Updated: Jun 27, 2023


Knowing your attachment style can help you have a secure and lasting relationship.


Do you ever feel like you are not getting your emotional needs met by your partner? Or when you think things are going well in a relationship, suddenly, your partner starts to become distant? Or there's that person that comes across as needy, and you begin to feel suffocated?


Your attachment style is a biological response that developed when you were a baby; it evolved through the bonds you made with your primary caregivers and significantly impacts how you behave in romantic relationships today.


Why is it essential to know your attachment style?

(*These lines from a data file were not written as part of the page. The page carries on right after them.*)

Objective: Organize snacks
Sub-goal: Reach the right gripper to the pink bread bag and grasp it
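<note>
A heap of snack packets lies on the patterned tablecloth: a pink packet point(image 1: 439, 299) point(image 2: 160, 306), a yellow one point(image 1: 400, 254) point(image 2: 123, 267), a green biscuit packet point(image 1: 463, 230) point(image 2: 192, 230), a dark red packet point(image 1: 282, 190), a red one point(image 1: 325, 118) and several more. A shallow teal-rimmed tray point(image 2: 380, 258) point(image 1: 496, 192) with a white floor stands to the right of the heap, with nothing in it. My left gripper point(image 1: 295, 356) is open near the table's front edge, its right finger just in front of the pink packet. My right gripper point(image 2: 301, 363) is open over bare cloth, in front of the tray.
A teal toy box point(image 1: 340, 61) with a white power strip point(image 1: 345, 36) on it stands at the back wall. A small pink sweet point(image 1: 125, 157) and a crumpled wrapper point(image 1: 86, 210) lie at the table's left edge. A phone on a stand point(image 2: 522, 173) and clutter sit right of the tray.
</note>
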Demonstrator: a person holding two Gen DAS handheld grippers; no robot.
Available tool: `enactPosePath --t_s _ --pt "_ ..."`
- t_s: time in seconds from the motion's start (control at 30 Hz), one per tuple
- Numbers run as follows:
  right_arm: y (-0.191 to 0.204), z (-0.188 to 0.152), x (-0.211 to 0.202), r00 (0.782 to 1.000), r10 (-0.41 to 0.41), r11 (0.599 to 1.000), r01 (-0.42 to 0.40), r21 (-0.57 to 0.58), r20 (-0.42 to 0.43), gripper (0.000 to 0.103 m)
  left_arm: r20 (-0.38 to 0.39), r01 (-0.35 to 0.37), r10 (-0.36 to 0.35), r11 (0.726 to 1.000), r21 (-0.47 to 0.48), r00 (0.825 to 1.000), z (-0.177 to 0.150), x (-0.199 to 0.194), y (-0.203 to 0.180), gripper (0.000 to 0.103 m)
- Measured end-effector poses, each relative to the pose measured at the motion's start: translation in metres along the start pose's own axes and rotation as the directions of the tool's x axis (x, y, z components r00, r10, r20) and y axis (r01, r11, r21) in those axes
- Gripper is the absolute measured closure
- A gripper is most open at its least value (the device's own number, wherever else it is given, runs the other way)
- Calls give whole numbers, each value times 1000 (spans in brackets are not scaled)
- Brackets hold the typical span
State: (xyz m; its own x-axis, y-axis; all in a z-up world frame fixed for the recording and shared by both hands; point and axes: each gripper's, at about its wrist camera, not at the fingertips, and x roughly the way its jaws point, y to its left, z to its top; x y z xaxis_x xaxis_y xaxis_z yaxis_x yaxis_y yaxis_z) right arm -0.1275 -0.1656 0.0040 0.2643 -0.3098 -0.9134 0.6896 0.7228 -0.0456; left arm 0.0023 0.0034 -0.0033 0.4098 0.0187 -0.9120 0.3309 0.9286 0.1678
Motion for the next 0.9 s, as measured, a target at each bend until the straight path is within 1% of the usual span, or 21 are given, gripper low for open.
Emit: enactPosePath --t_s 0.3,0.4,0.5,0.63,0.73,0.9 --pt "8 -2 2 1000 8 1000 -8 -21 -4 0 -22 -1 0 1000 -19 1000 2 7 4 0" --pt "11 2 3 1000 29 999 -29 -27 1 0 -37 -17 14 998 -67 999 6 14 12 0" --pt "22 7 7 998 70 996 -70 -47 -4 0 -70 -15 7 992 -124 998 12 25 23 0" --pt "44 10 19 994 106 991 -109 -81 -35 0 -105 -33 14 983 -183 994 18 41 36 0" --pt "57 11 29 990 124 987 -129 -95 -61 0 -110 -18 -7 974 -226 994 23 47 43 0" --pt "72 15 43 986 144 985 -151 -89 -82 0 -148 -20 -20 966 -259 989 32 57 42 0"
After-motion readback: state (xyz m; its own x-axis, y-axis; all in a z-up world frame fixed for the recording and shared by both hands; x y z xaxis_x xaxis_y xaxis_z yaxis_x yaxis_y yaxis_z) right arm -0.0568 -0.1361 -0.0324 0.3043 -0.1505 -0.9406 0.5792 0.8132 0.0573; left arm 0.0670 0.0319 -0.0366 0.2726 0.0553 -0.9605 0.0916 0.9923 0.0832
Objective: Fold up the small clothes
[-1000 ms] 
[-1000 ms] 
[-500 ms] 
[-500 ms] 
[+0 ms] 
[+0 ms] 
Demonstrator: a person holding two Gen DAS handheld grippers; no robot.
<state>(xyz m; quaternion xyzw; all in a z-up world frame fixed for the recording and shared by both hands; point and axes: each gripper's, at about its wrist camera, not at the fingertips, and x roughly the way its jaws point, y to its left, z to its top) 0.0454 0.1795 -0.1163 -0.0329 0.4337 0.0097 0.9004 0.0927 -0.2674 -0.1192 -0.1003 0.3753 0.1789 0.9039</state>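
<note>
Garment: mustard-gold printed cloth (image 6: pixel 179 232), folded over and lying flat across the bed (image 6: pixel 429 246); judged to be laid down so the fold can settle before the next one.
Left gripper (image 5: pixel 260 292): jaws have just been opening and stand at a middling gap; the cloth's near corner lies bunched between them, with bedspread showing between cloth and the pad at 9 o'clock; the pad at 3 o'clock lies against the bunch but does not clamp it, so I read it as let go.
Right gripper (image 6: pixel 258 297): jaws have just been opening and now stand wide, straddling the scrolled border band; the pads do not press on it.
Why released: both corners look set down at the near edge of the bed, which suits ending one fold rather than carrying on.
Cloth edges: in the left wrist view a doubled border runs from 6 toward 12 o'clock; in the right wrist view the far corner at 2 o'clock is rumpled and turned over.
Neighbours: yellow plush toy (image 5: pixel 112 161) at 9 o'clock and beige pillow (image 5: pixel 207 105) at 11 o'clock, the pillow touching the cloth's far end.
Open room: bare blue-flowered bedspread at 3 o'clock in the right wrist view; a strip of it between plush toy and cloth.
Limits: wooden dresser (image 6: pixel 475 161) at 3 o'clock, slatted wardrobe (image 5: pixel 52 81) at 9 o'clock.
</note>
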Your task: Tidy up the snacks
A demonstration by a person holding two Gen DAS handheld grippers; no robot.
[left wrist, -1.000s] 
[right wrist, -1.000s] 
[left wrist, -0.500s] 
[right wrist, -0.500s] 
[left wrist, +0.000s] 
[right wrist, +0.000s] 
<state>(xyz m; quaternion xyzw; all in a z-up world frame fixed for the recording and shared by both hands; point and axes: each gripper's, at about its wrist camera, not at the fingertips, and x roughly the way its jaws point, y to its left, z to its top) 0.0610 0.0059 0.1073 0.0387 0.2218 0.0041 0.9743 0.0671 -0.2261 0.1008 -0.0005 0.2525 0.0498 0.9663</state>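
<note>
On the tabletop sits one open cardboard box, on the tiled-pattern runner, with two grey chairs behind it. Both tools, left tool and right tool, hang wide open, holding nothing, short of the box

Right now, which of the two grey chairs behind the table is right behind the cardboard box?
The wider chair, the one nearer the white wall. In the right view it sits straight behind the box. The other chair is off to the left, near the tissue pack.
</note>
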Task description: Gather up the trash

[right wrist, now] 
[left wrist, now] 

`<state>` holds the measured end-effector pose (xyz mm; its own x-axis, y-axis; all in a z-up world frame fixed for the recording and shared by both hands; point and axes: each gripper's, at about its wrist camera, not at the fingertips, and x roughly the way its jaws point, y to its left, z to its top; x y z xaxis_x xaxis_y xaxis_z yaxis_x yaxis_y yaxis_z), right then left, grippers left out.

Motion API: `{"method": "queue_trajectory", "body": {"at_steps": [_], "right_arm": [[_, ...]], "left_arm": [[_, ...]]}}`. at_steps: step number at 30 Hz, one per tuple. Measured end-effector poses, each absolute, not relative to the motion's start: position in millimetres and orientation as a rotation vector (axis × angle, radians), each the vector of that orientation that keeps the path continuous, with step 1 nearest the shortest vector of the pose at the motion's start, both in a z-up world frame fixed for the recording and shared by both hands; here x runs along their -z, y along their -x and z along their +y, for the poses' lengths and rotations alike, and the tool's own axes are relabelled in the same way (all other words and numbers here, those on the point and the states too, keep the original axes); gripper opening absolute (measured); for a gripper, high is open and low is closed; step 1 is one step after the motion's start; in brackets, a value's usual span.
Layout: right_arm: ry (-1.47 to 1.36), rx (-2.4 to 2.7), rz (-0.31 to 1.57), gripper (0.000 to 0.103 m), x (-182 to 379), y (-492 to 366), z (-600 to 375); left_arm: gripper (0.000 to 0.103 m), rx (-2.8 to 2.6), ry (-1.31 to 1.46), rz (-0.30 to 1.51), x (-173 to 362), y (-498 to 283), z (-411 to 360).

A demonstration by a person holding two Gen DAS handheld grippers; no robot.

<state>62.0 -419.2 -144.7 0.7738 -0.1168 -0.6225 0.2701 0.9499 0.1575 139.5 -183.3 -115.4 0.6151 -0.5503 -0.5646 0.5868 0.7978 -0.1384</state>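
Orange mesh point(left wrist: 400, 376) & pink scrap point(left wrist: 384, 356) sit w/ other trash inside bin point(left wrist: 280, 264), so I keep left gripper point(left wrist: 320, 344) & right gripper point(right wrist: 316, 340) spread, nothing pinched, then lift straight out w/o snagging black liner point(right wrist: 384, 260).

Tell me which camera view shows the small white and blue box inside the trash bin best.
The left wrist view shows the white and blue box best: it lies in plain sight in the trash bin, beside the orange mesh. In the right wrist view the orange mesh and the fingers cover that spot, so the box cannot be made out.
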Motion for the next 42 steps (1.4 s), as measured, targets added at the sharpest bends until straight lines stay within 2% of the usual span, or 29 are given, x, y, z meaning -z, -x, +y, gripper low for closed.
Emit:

If you have a secure relationship with your partner, you will feel less anxious, happier, healthier and more confident. Your immune system becomes stronger, and you will have a greater sense of wellbeing. Furthermore, research shows that you can even live longer when you have a safe and secure relationship with your loved one.


Wanting a secure, loving relationship where you feel supported, and have a deep sense of security and emotional nourishment, is part of your natural human desire. But how do you get it?


My Story


I couldn't figure out why my relationships kept on breaking down. After I ended a 9-year relationship with my husband, I was thrown back into the dating game with no clue about relationships. I was 28 years old and single for the first time in almost a decade.


After some time dating, it didn't seem easy to have a secure and comfortable relationship with someone. When I dated someone whom I liked, they didn't seem to have the ability to commit and would suddenly stop making contact when things started to progress. I was left confused, alone, and anxious, and I began to feel like something was wrong with me.


I saw many happy couples with relationships full of trust that seemed solid and secure, and I craved a similar bond with someone special.


After a significant heartbreak, I went to counselling and discovered attachment styles. It was a transformative time for me as I could understand on a biological and scientific level why my previous relationships felt so hard; furthermore, what I have experienced is completely normal!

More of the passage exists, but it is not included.